In short, we have quite a powerful interface to spatial data. Time permitting, we will examine some interesting uses for these REST based services.
♦ REST based APIs that process data
Web services and API can process data as well as return data. A good example of this are Geocoding services: you provide an address, and the server returns the coordinates of that address. Open Street Map provides one such geocoding web service, and to capitalize on it, you again simply need to figure out how to construct the request and handle the response. The documentation for this API is provided here: http://wiki.openstreetmap.org/wiki/Nominatim
Recap & what’s next
Knowing Python has opened many doors for accessing and analyzing data. The built-in Python classes (numbers, strings, lists, dictionaries, etc.) and functions (loops, flow control, etc.) provide ample flexibility to get things done with scripts.

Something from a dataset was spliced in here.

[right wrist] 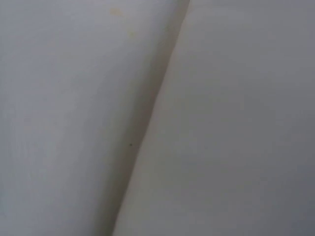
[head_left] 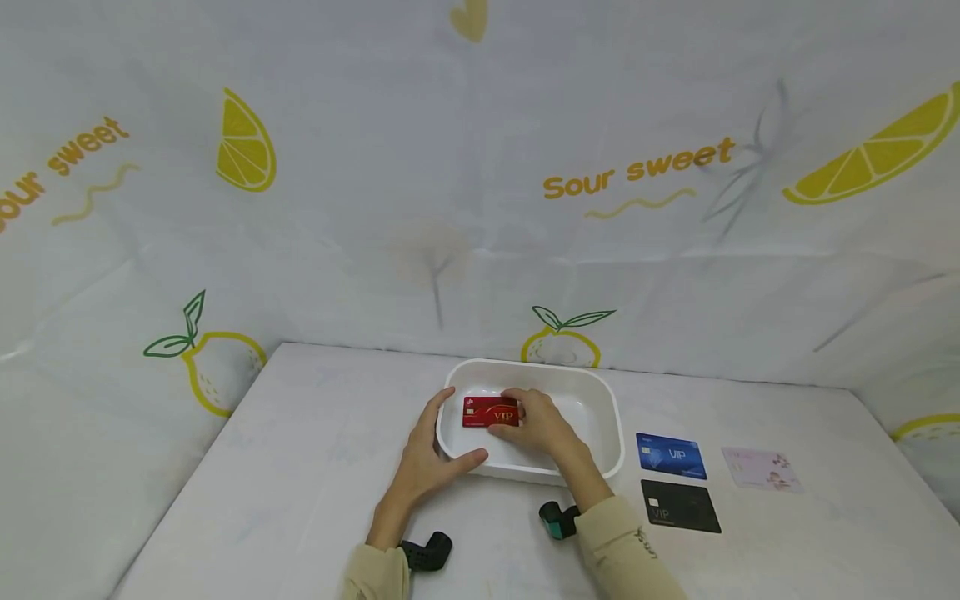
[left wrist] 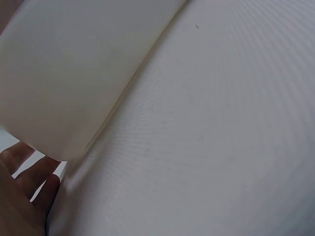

Adding 3rd party packages to our base installation can vastly simplify and expand what we can do with our Python foundation, and beyond that, we see that there’s a world of web services and APIs that extends our abilities much, much further!
Up next, we’ll concentrate on what to do with all these data: how to manage large datasets in Python (with Numpy, Pandas, and Geopandas), and also how to communicate with these data with more Python packages (matplotlib, seaborn, and gglot) as well as more APIs (leaflet/folium, google maps). And finally we’ll examine frameworks for putting all these components together to assemble some handy interactive apps with plotly, dash, and r-shiny!